Law apprenticeships have created a path to legal careers. It assists persons who would have been unable to study law previously due to prohibitively expensive tuition expenses.

Linklaters, a firm specializing in magic circles, recently introduced the ‘Making Links Discovery’ program for 16 to 18-year-olds. The integrated, 18-month program increases legal profession access and enhances social mobility and racial and ethnic diversity. It includes mentorship, tutoring, university admission guidance, and skills training.

Successful applicants receive financing, job experience, and coaching under the Law Society’s Diversity Access Scheme (DAS). Visit their page to determine your eligibility and application process.
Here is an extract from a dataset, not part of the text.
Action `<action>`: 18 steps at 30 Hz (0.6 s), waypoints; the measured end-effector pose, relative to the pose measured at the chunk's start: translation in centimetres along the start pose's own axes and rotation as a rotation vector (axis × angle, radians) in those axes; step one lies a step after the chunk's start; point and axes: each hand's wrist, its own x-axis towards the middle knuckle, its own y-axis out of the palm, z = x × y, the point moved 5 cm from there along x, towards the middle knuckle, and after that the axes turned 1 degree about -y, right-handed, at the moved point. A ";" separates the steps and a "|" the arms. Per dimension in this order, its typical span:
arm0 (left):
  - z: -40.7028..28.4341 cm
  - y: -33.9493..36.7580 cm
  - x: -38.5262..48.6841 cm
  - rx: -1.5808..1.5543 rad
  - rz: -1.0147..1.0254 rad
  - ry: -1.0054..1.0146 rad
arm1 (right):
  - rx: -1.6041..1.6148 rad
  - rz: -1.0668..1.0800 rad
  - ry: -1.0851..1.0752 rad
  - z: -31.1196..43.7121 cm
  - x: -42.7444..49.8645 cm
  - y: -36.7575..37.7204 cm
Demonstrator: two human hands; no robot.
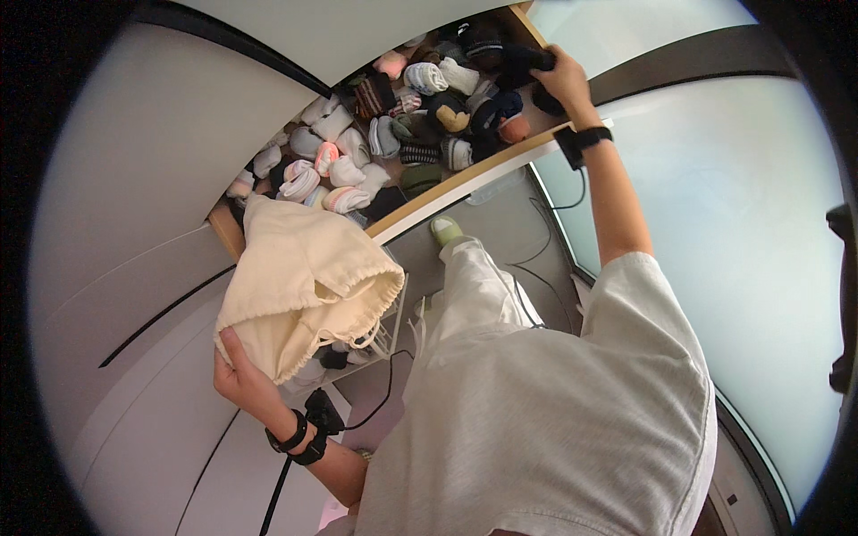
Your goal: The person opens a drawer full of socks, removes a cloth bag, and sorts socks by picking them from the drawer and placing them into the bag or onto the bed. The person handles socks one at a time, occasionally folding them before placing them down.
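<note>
My left hand [244,378] grips the rim of a cream drawstring cloth bag [301,254], whose mouth gapes towards me; its far end lies over the near left corner of an open drawer [462,174]. The drawer holds many folded and rolled socks, among them striped white socks [346,199], a white patterned pair [425,78] and an orange-red one [514,128]. At the drawer's right end my right hand [565,77] has its fingers on a black sock bundle [526,65]. The bag's inside is mostly hidden.
Below the bag stands a white wire basket [382,345] with dark and white cloth items. Frosted glass panels [724,201] are at the right, pale cabinet fronts [154,114] at the left. Cables [553,231] run from my wrists; a green slipper [445,229] is on the floor.
</note>
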 end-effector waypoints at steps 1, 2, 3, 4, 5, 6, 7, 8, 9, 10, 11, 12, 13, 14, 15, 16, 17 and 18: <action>0.0 -0.1 0.0 -0.005 -0.013 -0.007 | -0.068 0.032 0.077 -0.7 -0.6 -1.1; -0.1 0.0 0.0 -0.011 -0.008 -0.005 | 0.040 -0.029 0.079 -0.8 -1.2 -2.5; -0.1 0.0 0.0 -0.016 -0.012 -0.008 | 0.123 -0.080 0.148 -1.1 -1.7 -3.9; -0.1 0.0 0.0 -0.020 -0.016 -0.010 | 0.316 -0.146 0.226 -1.2 -2.2 -5.0; -0.2 0.0 0.0 -0.011 -0.008 -0.005 | 0.752 0.005 0.417 -1.4 -3.1 -4.9; -0.3 0.0 0.0 -0.001 -0.001 0.002 | 1.173 0.153 0.423 -0.2 -3.8 -5.0; -0.5 0.0 0.1 0.014 -0.001 0.023 | 1.588 0.328 0.380 1.5 -4.6 -5.4; -0.4 0.0 0.1 0.014 0.005 -0.003 | 1.695 0.341 0.400 2.3 -5.3 -5.9; -0.3 0.0 0.1 0.016 -0.001 -0.016 | 1.832 0.384 0.364 3.4 -6.0 -6.4; -0.2 0.0 0.1 0.019 -0.008 -0.029 | 1.972 0.416 0.350 4.4 -6.6 -6.7; -0.2 0.0 0.2 0.007 -0.002 -0.020 | 2.002 0.452 0.283 5.3 -7.3 -6.9; -0.1 0.0 0.2 -0.001 0.006 -0.013 | 1.998 0.410 0.277 5.8 -7.8 -6.8; 0.0 0.0 0.2 -0.003 0.010 -0.020 | 2.009 0.395 0.256 6.5 -8.2 -6.6; 0.0 0.0 0.2 -0.004 0.013 -0.001 | 2.029 0.408 0.207 7.2 -8.6 -6.4; 0.2 0.0 0.2 0.001 0.012 0.003 | 2.109 0.404 0.244 7.7 -9.0 -6.1; 0.2 -0.1 0.2 0.004 0.007 0.013 | 2.127 0.404 0.242 8.3 -9.2 -5.9; 0.3 -0.1 0.2 -0.004 0.012 0.010 | 2.138 0.392 0.252 8.8 -9.4 -5.8; 0.4 -0.1 0.2 -0.014 0.014 0.013 | 2.146 0.396 0.249 9.3 -9.5 -5.7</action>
Additionally, law firms dominated the Social Mobility Foundation’s most recent Employer Index for Social Mobility. On the 2020 list of the best 75 employers for social mobility, four law firms rank in the top 10. These include; (Bryan Cave, Leighton Paisner, Browne Jacobson, Herbert Smith Freehills, and Baker McKenzie. Linklaters, Freshfields, and Hogan Lovells also made the top twenty.

While steps to improve diversity in the legal fraternity are coming along, much needs to be done. Representation is still far below the required threshold for an inclusive society. White men still enjoy an unfair advantage as compared to other demography.